Karas a déclaré que de nouvelles sanctions seraient également imposées à des individus en Iran.

Les sanctions de l'UE nécessitent le consentement unanime de tous les pays, et avant la réunion, de plus en plus de pays ont exprimé leur soutien. Un responsable du bureau du président français Emmanuel Macron a déclaré mercredi que le pays soutiendrait cette décision.

La dernière série de manifestations en Iran a éclaté le 28 décembre, initialement en raison d’une dévaluation soudaine de la monnaie, puis s’est transformée en manifestations à l’échelle nationale, devenant la plus forte résistance de l’histoire de la République islamique. Selon le Human Rights Activists Network aux États-Unis, près de 6 000 civils ont été tués lors des répressions ultérieures.

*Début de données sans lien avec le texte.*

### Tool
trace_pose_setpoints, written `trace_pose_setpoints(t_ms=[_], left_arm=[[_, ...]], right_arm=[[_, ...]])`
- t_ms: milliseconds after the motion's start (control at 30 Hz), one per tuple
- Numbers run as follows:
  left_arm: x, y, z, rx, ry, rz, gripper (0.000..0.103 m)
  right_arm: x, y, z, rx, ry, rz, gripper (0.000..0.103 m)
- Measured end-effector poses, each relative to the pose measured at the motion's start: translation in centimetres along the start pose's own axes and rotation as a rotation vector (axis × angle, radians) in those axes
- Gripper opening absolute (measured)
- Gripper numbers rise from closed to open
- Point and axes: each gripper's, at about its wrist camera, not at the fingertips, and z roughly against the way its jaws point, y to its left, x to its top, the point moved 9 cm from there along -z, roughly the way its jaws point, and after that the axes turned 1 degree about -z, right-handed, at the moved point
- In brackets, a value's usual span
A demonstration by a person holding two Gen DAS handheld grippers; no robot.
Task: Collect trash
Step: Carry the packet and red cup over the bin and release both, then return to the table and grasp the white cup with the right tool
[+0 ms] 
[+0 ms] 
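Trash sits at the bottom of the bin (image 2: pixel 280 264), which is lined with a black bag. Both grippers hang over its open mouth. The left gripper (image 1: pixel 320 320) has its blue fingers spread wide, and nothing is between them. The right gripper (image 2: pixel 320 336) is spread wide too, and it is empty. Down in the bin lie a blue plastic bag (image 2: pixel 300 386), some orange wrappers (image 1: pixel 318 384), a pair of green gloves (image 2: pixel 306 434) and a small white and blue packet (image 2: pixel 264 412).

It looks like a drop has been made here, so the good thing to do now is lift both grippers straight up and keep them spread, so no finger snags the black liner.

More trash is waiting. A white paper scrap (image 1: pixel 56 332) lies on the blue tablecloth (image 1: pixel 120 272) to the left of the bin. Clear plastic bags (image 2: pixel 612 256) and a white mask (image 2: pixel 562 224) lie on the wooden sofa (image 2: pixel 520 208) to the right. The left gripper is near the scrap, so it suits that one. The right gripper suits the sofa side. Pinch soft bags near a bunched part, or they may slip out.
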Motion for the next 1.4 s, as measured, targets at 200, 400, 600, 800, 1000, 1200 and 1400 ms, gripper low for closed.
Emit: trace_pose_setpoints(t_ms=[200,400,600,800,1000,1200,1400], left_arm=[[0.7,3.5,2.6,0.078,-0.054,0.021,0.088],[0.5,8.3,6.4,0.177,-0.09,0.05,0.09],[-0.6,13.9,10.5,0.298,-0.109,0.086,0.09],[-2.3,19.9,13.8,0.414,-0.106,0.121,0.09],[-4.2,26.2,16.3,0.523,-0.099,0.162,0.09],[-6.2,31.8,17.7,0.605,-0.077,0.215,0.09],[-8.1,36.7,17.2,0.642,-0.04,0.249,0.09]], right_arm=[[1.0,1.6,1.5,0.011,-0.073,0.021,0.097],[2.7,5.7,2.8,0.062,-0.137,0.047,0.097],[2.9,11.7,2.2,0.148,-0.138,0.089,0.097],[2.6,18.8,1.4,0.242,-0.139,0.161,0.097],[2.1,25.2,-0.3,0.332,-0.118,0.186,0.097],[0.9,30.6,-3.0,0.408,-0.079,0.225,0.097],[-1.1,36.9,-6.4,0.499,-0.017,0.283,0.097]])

"Aujourd'hui, nous imposerons des sanctions européennes aux responsables de cette répression : membres du gouvernement, procureurs, chefs de police, membres clés des Gardiens de la Révolution et responsables du blocage d'Internet", a déclaré le ministre français des Affaires étrangères Jean-Noël Barrow à Bruxelles. "Plus de 20 entités verront leurs avoirs gelés et interdits d'entrée dans l'UE."